Aber Geena Davis kann sich diese Freizügigkeit locker erlauben, denn sie ist im ganzen ziemlich großzügig angelegt. 1,83 Meter groß und ein ungefähr genausogroßes Lachen. Damit ging sie auf die Schauspielschule und dann als Fotomodell nach New York. Bis sie 1982 ein Telegramm bekam: „Wollen Sie eine Rolle in TOOTSIE spielen?“ Geena Davis sagte zu, auch wenn sich ihr Auftritt darauf beschränkte, in Büstenhalter und Höschen vor einem Schminkspiegel zu sitzen, während Dustin Hoffman nervös durch die Garderobe stakste. Das war sehr niedlich, aber es reichte noch nicht für eine Filmkarriere.

Folgerichtig spielte Geena Davis fortan die zweite Geige in Horrorkomödien und Science-Fiction-Filmen. In TRANSSYLVANIA 6-5000 und BEETLEJUICE, in EARTH GIRLS ARE EASY und der FLIEGE. Für Leute, die so etwas mögen, war sie ein kleiner Star, aber davon kann man nicht ewig zehren. Schließlich engagierte Lawrence Kasdan sie für das 21-Millionen-Dollar-Projekt DIE REISEN DES MR. LEARY neben William Hurt und Kathleen Turner. Der Film wurde für vier „Oscars“ nominiert, aber nur Geena Davis gewann eine Trophäe für die beste weibliche Nebenrolle. Das heißt: Das Beste von ihr haben wir noch gar nicht gesehen. DIE REISEN DES MR. LEARY startet am 25. Mai.

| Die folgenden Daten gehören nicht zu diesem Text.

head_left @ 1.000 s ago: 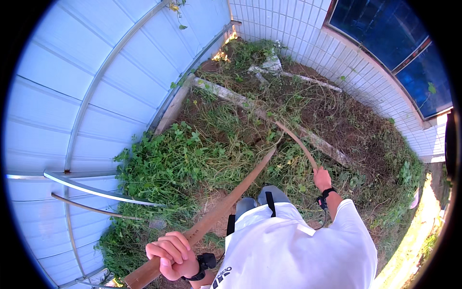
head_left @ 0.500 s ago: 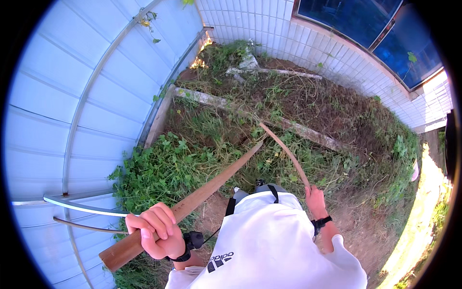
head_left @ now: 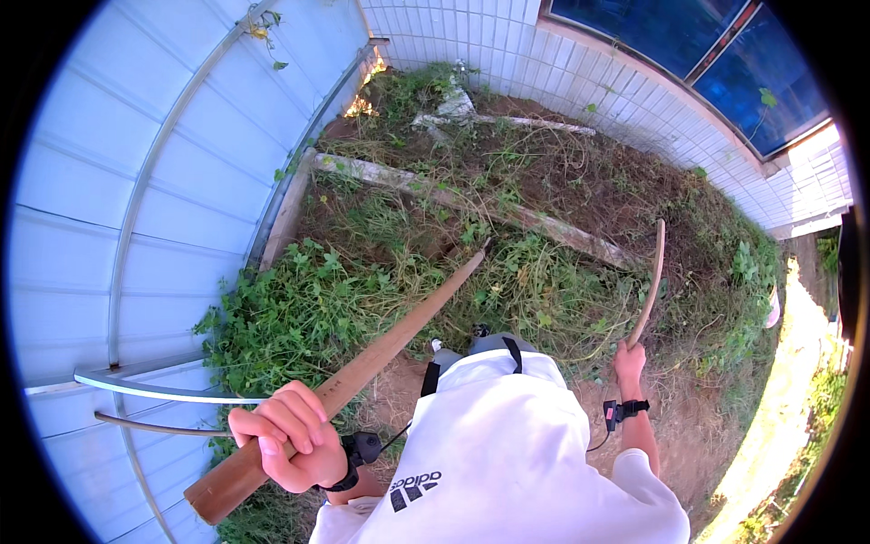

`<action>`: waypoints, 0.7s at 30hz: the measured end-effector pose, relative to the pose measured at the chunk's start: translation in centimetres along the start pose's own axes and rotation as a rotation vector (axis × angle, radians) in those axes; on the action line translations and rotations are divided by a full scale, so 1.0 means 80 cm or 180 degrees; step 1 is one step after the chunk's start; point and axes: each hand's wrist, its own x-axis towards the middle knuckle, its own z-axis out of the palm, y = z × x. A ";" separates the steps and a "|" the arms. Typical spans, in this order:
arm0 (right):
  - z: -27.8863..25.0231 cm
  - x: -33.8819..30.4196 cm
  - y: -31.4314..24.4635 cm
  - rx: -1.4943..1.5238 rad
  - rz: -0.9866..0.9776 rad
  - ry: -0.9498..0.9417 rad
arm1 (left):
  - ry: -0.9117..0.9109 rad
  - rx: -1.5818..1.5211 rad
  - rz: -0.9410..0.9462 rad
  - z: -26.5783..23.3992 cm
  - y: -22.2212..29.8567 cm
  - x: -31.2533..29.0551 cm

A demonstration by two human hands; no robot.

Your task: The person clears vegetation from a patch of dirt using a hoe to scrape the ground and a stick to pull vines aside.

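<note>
My left hand [head_left: 288, 437] is closed around a long wooden pole [head_left: 390, 354], near its thick butt end. The pole slants away from me, and its narrow dark tip reaches the weeds [head_left: 544, 299] in the middle. Whether a metal head sits at that far end, I cannot tell. On the right, my right hand [head_left: 629, 364] grips the near end of a thinner wooden stick [head_left: 653, 286]. This stick points up and away, looks bent, and stands apart from the pole. Its far end shows against dry brown growth.
A pale beam [head_left: 399, 177] crosses the overgrown plot. Leafy green plants [head_left: 290, 313] grow beside the pale panel wall [head_left: 82, 218] at left, where a metal bar [head_left: 172, 387] juts out. Behind stands a white tiled wall [head_left: 507, 54] with a blue window [head_left: 761, 86].
My right hand has swung the thinner stick to the right, away from the pole's tip. My left hand keeps its hold on the pole, nearly still. The view has shifted slightly.
</note>
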 end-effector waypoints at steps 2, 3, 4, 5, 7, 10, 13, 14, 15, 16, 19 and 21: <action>0.028 0.016 -0.032 0.0152 -0.0168 -0.0236 | 0.0005 -0.0013 -0.0027 -0.003 0.007 -0.010; 0.046 0.025 -0.052 0.0221 -0.0254 -0.0384 | 0.0028 -0.0023 -0.0045 -0.006 0.010 -0.015; 0.066 0.033 -0.074 0.0176 -0.0481 -0.0468 | 0.0054 -0.0031 -0.0061 -0.009 0.012 -0.020; 0.082 0.043 -0.099 0.0131 -0.0699 -0.0536 | 0.0075 -0.0053 -0.0086 -0.010 0.015 -0.024; 0.122 0.077 -0.145 0.0089 -0.1257 -0.0567 | 0.0174 -0.0001 -0.0140 -0.009 0.020 -0.030; 0.178 0.121 -0.243 -0.0039 -0.1769 -0.0750 | 0.0300 0.0153 -0.0151 -0.010 0.024 -0.043; 0.249 0.175 -0.322 0.0057 -0.1835 -0.0896 | 0.0044 0.0199 -0.0089 -0.007 0.023 -0.052; 0.283 0.171 -0.359 0.0158 -0.1819 -0.1095 | 0.0184 0.0311 -0.0021 0.008 0.037 -0.058; 0.311 0.164 -0.389 0.0225 -0.1777 -0.1227 | 0.0336 0.0225 0.0190 0.011 0.036 -0.068; 0.335 0.162 -0.404 0.0282 -0.1724 -0.1334 | 0.0345 0.0222 0.0062 0.018 0.038 -0.072; 0.435 0.199 -0.396 -0.0245 -0.1556 -0.1178 | 0.0241 0.0356 -0.0111 0.043 0.041 -0.069; 0.483 0.180 -0.399 -0.0045 -0.0858 -0.1751 | 0.0545 0.0828 0.0093 0.055 0.039 -0.080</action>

Sie selbst gehört natürlich zu den Personen, die so plötzlichen Ruhm problemlos wegstecken. Nicht aus Selbstsicherheit, sondern aus Verwirrtheit. Wegen all der anderen Dinge, mit denen sie zu tun hat und mit denen sie ihr Leben vollstopft. Nippes und Krimskrams sind ihre Leidenschaft, der sie in ihrem spanischen Haus in den Hügeln Hollywoods frönt. Dort lebt sie mit dem Schauspieler Jeff Goldblum, ihrem nicht minder neurotischen Ko-Star aus der FLIEGE. Kennengelernt haben sie sich bei den Dreharbeiten für TRANSSYLVANIA 6-5000. 1987 haben sie geheiratet. Wenn sich die beiden nicht gefunden hätten, man hätte diese Paar erfinden müssen. Mit seiner unkonzentrierten Beharrlichkeit und beharrlichen Unkonzentriertheit.

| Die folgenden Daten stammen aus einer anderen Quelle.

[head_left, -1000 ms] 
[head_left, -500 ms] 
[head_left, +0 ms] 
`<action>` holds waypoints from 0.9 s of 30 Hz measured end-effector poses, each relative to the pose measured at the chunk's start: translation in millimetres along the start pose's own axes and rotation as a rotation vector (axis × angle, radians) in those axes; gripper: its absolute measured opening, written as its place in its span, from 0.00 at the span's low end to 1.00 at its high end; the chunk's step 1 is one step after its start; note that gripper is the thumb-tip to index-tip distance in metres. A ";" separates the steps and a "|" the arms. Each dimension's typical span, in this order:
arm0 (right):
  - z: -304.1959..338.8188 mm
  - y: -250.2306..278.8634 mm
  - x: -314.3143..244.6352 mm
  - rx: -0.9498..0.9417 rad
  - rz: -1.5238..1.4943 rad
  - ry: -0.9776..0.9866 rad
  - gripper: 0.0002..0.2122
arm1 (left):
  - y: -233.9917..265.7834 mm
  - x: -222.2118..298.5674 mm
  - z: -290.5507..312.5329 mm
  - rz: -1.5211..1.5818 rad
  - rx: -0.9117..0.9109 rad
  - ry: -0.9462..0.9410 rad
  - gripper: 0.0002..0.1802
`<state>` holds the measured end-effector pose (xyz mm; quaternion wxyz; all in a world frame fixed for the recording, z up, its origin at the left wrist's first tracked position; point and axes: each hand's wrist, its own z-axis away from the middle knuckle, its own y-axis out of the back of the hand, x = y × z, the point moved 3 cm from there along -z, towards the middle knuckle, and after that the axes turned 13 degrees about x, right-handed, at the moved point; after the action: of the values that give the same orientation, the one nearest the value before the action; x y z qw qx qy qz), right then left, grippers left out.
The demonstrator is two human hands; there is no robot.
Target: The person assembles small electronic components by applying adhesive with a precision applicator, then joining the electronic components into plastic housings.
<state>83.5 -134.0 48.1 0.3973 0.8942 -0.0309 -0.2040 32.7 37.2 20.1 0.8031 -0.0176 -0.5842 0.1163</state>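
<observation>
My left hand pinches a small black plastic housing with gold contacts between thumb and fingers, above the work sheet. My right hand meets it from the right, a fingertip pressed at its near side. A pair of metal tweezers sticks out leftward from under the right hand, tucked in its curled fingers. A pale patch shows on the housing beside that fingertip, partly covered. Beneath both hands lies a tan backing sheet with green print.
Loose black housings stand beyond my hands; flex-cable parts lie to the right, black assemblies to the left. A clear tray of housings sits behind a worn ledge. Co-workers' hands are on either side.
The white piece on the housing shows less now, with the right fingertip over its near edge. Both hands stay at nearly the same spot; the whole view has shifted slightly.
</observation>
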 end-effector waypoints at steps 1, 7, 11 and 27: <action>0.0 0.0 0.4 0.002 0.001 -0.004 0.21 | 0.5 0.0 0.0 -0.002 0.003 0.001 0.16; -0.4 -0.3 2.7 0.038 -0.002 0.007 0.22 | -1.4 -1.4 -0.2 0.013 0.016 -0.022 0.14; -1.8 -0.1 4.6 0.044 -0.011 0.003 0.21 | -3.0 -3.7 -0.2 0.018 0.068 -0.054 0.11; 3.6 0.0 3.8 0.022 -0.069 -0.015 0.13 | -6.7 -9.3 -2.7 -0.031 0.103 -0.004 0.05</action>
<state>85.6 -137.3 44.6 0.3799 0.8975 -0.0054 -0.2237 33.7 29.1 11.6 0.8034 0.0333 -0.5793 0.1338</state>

Geena Davis fährt einen Mazda 626, den sie mit Jalousien, einem Ventilator und an Saugnäpfen befestigten Vorhängen ausgekleidet hat. Daran braucht man keine Sekunde zu zweifeln. Sie ist so eine. Wie die Hundetrainerin Muriel Pritchett, ihre Rolle in den REISEN DES MR. LEARY. Die trägt immer bunte Socken, führt ihren Haushalt als geregeltes Chaos, liest anfallartig komplizierte Bücher und hat notorisch die falschen Männer an der Hand, weil die richtigen Kerle für Frauen wie sie einfach noch nicht erfunden worden sind.

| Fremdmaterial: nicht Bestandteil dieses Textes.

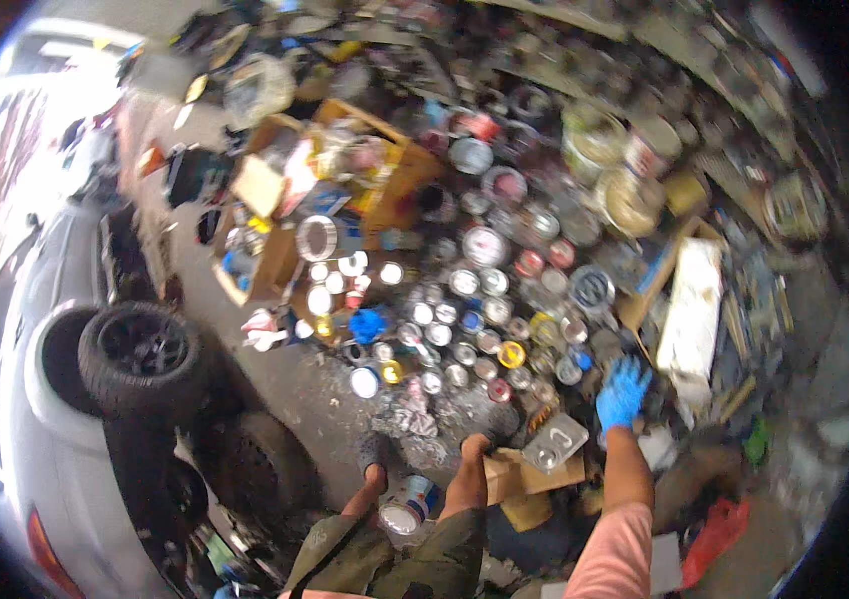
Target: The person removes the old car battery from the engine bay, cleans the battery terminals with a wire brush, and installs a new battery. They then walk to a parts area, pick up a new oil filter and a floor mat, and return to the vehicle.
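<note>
Reaching by packed cans, blue-gloved right hand is held with fingers spread wide; small grey can seen just left of it. Left hand's fingers can't be told.

- Grey concrete floor, stained and flecked with pale marks, well to the left of the right grip.
- Strong white daylight far off, beyond the grip and to its left, washing out most detail there.
- Silver car, well left of the grip, with a red tail lamp toward its near end.
- Black-tyred spoked wheel beside the car; another tyre nearer the grip.
- Pale, shelf-like ledge beyond the grip, slanting rightward, blurred and dimmer.
</note>
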A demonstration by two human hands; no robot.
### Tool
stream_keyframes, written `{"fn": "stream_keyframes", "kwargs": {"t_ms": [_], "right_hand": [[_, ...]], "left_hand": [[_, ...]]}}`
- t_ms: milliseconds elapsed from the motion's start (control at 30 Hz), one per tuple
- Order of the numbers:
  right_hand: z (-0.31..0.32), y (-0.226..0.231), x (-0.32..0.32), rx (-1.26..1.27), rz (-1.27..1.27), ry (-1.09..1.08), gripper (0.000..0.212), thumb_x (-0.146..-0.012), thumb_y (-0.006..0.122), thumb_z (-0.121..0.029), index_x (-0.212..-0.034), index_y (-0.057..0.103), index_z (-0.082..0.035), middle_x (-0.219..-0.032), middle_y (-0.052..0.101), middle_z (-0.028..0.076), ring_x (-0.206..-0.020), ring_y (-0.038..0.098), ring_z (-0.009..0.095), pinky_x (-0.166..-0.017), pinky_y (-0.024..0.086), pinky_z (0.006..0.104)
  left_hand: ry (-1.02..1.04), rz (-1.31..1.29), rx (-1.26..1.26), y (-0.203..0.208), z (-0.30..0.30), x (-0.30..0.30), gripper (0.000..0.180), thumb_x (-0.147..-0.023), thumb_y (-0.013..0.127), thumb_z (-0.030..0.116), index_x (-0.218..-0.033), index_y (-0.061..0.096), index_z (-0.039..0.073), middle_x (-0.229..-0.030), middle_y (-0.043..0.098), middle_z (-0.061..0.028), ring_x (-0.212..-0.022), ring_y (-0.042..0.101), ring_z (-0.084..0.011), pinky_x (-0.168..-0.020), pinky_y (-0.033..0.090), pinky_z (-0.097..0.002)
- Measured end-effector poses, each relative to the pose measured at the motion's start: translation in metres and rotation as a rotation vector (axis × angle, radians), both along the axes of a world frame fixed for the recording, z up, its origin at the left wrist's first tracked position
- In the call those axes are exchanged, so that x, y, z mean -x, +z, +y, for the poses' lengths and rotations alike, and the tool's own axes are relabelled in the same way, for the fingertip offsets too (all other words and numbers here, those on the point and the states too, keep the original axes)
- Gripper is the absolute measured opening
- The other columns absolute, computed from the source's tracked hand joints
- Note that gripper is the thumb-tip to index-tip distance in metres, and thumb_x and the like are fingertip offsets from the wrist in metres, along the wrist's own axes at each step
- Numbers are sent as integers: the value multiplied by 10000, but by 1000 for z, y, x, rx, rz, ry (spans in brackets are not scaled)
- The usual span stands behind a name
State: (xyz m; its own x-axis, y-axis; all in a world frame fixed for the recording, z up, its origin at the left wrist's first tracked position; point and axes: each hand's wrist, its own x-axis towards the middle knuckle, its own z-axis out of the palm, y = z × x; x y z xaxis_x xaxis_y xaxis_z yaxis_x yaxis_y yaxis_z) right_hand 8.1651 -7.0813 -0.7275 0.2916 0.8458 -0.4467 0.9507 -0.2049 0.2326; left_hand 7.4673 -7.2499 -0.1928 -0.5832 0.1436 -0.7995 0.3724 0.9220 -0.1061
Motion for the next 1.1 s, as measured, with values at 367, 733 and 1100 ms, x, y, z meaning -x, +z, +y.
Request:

Geena Davis wirkt wie ein Blumenkind, inklusive aller Naivität und Süße, die man damit verbindet. Das ist eben die romantische Seite, die sie hegt und pflegt, damit sie von ihrer realistischen Ader nicht dominiert wird. Geena, sagt ihre Agentin, gibt nie vor, etwas zu sein, was sie nicht ist. Jetzt ist sie ein Star. Jetzt kann sie so verrückt sein, wie sie will. Das kann ja noch heiter werden.